Evan's eyes are red and wide, his cheeks streaked with tears. I don't think he has assimilated the fact that I'm here holding him because his hands clutch onto my arms hard, and I let him.

A minute later, his grip softens, but he isn't focused on me.

He focuses his attention on the fairy.

"This was not your best meet-up idea, Rupert," Evan says, breath ragged but more stable than before.

¿Meet-up idea? ¿Rupert?

"You didn't listen. It's the first time you've been so entranced," answers the fairy that now I know is called Rupert.

I sit back down on the floor, the adrenaline wearing off and making me realize what is going on. Evan has a fairy protector like me. He had a panic attack three minutes ago that made me freak out, and I forgot all about ghosting him.

Evan and Rupert discuss something that I'm not able to hear anymore. I grab my head with my hands, looking at Evan like I want to make sure that he's fine. At the same time, I want to strangle him so bad... He lied to me. Why didn't he tell me he had a fairy?
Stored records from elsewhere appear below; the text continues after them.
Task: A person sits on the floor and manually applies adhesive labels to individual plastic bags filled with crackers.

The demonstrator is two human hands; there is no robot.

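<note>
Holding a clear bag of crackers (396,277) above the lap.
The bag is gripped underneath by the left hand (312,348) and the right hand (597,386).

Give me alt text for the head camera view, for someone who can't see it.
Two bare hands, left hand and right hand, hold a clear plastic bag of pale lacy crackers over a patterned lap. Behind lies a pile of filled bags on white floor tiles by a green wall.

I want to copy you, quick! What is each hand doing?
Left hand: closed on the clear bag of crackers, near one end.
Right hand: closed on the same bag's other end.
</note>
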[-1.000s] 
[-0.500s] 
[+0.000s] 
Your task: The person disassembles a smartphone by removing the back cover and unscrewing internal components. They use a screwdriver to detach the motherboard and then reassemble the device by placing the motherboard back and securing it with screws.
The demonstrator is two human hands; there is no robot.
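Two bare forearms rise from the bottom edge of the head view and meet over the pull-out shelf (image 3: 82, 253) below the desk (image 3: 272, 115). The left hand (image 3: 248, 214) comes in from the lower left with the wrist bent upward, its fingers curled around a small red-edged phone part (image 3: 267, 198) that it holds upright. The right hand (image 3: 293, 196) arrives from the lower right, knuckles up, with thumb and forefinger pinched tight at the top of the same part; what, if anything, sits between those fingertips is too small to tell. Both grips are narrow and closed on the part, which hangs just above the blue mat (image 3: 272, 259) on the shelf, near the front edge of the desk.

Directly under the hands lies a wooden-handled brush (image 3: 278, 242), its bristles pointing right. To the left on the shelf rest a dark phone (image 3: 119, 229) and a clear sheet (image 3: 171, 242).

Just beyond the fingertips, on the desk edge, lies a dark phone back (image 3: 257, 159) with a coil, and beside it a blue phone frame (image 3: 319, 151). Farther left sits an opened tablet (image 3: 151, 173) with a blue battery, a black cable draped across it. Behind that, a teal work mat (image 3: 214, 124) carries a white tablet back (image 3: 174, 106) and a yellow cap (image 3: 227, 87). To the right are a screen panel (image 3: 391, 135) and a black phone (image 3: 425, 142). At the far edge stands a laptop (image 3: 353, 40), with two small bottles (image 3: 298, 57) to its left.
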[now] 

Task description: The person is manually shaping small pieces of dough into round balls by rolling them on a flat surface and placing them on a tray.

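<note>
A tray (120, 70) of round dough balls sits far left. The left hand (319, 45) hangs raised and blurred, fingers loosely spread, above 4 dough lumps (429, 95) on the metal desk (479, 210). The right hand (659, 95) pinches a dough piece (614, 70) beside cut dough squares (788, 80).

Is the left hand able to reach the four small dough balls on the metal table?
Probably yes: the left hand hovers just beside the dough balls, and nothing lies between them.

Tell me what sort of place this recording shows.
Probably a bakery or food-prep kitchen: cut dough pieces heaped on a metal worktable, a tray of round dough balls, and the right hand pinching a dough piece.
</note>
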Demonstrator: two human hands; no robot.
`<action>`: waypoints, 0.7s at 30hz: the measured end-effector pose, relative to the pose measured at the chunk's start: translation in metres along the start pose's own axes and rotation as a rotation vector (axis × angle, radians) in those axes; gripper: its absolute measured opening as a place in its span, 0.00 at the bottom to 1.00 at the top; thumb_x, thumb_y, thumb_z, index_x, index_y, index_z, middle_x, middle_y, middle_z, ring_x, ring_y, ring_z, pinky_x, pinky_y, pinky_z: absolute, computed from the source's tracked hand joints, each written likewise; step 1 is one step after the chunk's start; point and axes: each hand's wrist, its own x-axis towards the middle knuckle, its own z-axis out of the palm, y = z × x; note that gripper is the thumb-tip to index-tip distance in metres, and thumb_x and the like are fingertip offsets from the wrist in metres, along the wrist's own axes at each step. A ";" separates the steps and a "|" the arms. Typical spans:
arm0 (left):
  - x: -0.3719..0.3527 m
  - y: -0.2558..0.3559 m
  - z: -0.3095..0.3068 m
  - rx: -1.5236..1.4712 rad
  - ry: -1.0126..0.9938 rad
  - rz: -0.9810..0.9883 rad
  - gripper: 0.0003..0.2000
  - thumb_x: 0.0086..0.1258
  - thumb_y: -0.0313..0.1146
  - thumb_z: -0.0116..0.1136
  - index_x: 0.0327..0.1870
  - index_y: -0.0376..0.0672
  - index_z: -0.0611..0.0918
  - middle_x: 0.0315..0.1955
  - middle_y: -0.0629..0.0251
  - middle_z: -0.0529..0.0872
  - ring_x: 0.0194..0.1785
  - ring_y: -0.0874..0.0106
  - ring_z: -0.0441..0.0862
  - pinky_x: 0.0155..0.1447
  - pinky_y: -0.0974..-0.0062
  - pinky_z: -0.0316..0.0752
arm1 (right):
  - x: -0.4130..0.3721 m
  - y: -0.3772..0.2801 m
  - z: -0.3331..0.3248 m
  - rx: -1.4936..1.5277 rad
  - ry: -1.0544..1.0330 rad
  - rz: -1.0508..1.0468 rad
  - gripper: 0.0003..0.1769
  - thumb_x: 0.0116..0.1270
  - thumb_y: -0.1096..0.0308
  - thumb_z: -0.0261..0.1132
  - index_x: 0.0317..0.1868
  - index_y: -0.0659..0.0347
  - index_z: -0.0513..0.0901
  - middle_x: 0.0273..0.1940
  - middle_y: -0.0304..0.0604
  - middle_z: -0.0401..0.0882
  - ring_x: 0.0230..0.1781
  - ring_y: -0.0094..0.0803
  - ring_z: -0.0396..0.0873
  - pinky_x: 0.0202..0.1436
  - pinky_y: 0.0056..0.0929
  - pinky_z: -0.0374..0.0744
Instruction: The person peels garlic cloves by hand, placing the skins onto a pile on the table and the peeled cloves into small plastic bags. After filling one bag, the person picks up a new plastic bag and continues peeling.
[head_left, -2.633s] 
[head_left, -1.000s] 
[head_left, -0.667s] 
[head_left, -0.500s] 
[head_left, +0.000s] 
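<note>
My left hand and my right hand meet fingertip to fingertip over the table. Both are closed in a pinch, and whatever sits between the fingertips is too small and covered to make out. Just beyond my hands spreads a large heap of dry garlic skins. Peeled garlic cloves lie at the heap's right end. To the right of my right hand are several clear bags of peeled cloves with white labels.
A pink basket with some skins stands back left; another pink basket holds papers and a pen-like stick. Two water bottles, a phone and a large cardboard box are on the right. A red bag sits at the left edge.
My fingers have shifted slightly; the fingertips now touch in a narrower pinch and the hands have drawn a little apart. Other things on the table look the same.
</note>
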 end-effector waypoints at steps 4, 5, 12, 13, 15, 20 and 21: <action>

I stand up and start making my way out of the apartment. The voices quiet down, but I don't care right now. All I'm thinking over and over again is what an asshole I am. I'm not sure if I'm mad at myself, or at him, or—

"Aster, wait." A hand wraps around my wrist, making me stop in front of the door.

I turn around to find Evan, face full of regret; he pleads me with his brown eyes.

"I'm sorry. I didn't want you to find out this way, but I wanted to tell you. I mean, I was going to, but I..." I don't think he's able to say what he thinks how he wants because he holds my wrist tighter and lets out a curse under his breath, probably because I've got an "are you serious?" expression.

My head plays with me by reminding me the first time he went into his grandad's store, where I found glitter trails that led outside. Was that him, too?

I don't have time to ask because there's a screech coming from behind me. The three of us turn around—because Rupert is watching us intently from a safe distance, too—, only to find Daia gaping at him like she's been betrayed.

She arches an eyebrow and points at him like there's an alligator in the house.

"Who in the world are you?" she squeals, eyes widened at the old bearded man.

He just smiles, eyes turning into lids.

"I'm Rupert."

Daia lets her fired up eyes wander in slow motion until they reach a fidgety Evan, and I'm not sure who's more furious; her or me.